Dr Siobhán McCarthy, the study’s first author and Lecturer at the RCSI Graduate School of Healthcare Management, commented: “The review has, for the first time, profiled the characteristics of QI studies published in Ireland. It is encouraging to see that the studies meet high reporting standards with a focus on internationally recognised elements of healthcare quality.

“It is also pertinent that the review findings align with current international discussion about the need to promote equity-focussed quality improvement work.

“It is becoming increasingly acceptable to discuss costs in healthcare and the review points to an existing awareness of costs among QI practitioners in Ireland.

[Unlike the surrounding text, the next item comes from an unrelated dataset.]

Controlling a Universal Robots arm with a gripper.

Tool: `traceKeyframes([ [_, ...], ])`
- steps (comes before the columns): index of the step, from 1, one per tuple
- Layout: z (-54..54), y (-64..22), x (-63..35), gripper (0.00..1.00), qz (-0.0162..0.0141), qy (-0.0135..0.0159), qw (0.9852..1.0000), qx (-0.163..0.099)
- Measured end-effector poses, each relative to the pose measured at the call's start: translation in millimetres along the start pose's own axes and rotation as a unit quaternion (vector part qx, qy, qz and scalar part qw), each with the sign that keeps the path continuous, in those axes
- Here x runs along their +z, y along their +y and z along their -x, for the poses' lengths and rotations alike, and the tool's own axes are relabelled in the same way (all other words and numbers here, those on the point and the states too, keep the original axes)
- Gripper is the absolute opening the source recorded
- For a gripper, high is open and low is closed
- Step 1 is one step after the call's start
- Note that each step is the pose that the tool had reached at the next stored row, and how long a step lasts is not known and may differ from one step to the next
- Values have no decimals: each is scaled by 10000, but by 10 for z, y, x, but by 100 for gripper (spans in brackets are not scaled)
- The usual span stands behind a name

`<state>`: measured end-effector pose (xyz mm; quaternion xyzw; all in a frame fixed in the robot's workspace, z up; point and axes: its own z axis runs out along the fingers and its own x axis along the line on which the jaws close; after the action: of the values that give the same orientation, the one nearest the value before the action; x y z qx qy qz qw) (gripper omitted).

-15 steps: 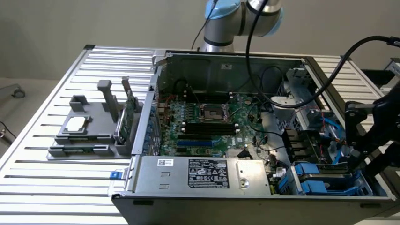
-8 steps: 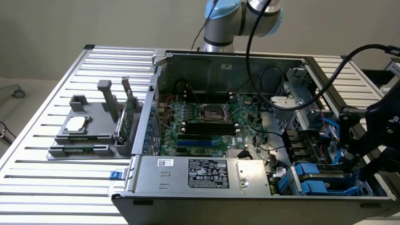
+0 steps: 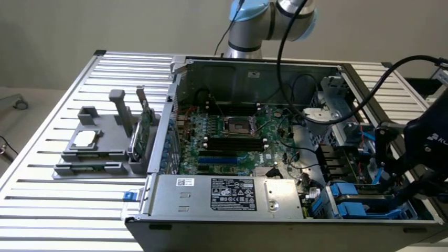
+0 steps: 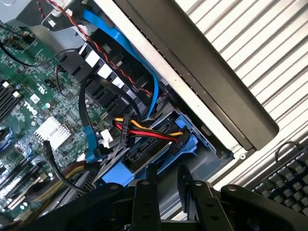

Approximately half of studies discussed costs but did not quantify these sufficiently, highlighting the need to provide greater guidance to QI practitioners on performing cost analysis in healthcare.

“With appropriate educational guidance and resources, this awareness can be fine-tuned to support informative QI cost analyses.”

The study’s senior author and Director of the RCSI Healthcare Outcomes Research Centre, Prof Jan Sorensen, stated that “RCSI is committed to providing the evidence base to support better decision-making about resource allocation in healthcare, and we expect this study will guide healthcare educational institutions, researchers and policy makers to more substantially include consideration of costs and outcomes in QI studies.”

The study Reporting standards, outcomes and costs of quality improvement studies in Ireland: a scoping review was commissioned by the HSE.

It was conducted by Dr McCarthy of the Graduate School of Healthcare Management, Dr Samira Barbara Jabakhanji (post-doctoral researcher) and Prof Sorensen of the Healthcare Outcomes Research Centre at RCSI, in collaboration with Dr Jennifer Martin and Dr Maureen Flynn of the HSE National Quality Improvement Team.